Transcribe each record precisely; images stay out.

(Beginning of Data for processing)

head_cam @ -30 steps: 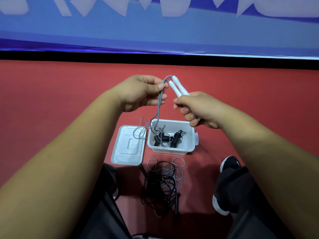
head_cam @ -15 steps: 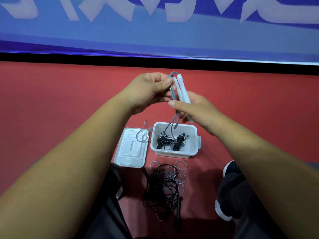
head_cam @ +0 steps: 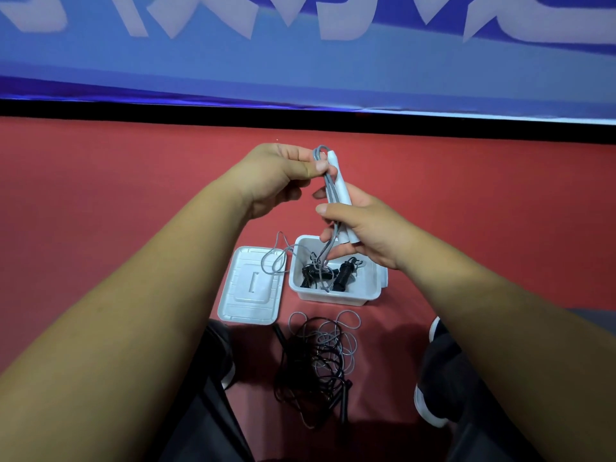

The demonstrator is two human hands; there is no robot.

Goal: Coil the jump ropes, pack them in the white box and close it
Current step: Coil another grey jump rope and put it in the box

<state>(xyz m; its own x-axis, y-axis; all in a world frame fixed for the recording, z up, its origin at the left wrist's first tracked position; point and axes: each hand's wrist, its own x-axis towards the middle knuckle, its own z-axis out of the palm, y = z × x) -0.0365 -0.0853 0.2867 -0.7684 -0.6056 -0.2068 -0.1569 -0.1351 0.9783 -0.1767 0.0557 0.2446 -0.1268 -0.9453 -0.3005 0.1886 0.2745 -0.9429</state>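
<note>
Closest to us, our two bare forearms reach forward and the hands meet in the air above the box. Our right hand (head_cam: 370,228) curls its grip round the pair of white handles (head_cam: 341,188), which point up and slightly away. Our left hand (head_cam: 273,176) pinches the grey rope (head_cam: 327,186) between thumb and fingertips, right at the bend where it leaves the handle tops. From there the cord runs down along the handles and drops into the box.

Below, on the red floor (head_cam: 100,201), dark trousers and two black shoes (head_cam: 430,398) with white soles frame a loose tangle of ropes (head_cam: 316,361), black and grey strands mixed together. Just beyond it the white box (head_cam: 333,296) stands open, with black handles (head_cam: 343,276) lying inside and the grey cord trailing among them. The lid (head_cam: 250,295) lies flat on the floor just beside the box on its left, and a loop of the grey cord spills over its far corner.

Further off the floor runs plain and matt to a black strip (head_cam: 166,110) at the foot of the wall, and above that hangs a blue banner (head_cam: 300,71) with large pale shapes
</note>
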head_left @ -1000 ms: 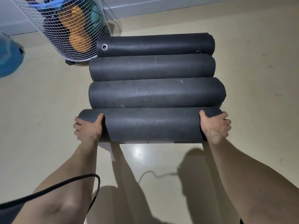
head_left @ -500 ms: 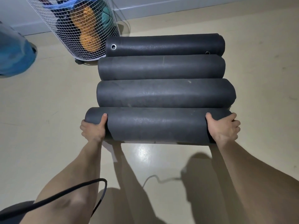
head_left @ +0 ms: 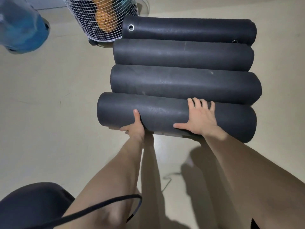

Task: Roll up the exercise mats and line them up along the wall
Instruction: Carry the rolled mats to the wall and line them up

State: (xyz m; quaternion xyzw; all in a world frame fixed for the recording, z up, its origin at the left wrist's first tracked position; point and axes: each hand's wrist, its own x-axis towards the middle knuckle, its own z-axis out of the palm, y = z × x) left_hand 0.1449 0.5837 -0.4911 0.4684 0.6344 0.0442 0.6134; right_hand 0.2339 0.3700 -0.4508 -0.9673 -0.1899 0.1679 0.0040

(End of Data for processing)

> **Response**:
head_cam @ -30 steps: 
head_cam @ -15 steps: 
head_cam @ +0 steps: 

The demonstrator is two human hands; there is no robot.

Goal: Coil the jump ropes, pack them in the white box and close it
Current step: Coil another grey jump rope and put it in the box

<state>(xyz m; its own x-axis, y-axis; all in a world frame fixed for the recording, z up, its origin at the left wrist's first tracked position; point and axes: each hand's wrist, its own x-axis towards the middle knuckle, its own z-axis out of the palm, y = z × x) -0.0365 -0.0853 0.2867 -0.7684 -0.6056 -0.2068 -0.1569 -0.1351 0.9783 -0.1767 0.0557 0.2446 -0.1268 -0.9453 -0.3005 0.1886 0.2745 -0.9429</state>
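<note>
Closest to us, our two bare forearms reach forward and the hands meet in the air above the box. Our right hand (head_cam: 370,228) curls its grip round the pair of white handles (head_cam: 341,188), which point up and slightly away. Our left hand (head_cam: 273,176) pinches the grey rope (head_cam: 327,186) between thumb and fingertips, right at the bend where it leaves the handle tops. From there the cord runs down along the handles and drops into the box.

Below, on the red floor (head_cam: 100,201), dark trousers and two black shoes (head_cam: 430,398) with white soles frame a loose tangle of ropes (head_cam: 316,361), black and grey strands mixed together. Just beyond it the white box (head_cam: 333,296) stands open, with black handles (head_cam: 343,276) lying inside and the grey cord trailing among them. The lid (head_cam: 250,295) lies flat on the floor just beside the box on its left, and a loop of the grey cord spills over its far corner.

Further off the floor runs plain and matt to a black strip (head_cam: 166,110) at the foot of the wall, and above that hangs a blue banner (head_cam: 300,71) with large pale shapes
</note>
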head_left @ -1000 ms: 
head_left @ -500 ms: 
head_left @ +0 ms: 

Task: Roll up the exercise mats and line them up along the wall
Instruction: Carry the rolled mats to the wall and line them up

State: (xyz m; quaternion xyzw; all in a world frame fixed for the recording, z up, its origin at the left wrist's first tracked position; point and axes: each hand's wrist, its own x-axis towards the middle knuckle, its own z-axis out of the palm, y = z × x) left_hand 0.1449 0.5837 -0.4911 0.4684 0.6344 0.0442 0.6134; right_hand 0.2339 0.3700 -0.4508 -0.9673 -0.1899 0.1679 0.0040

No further output is needed.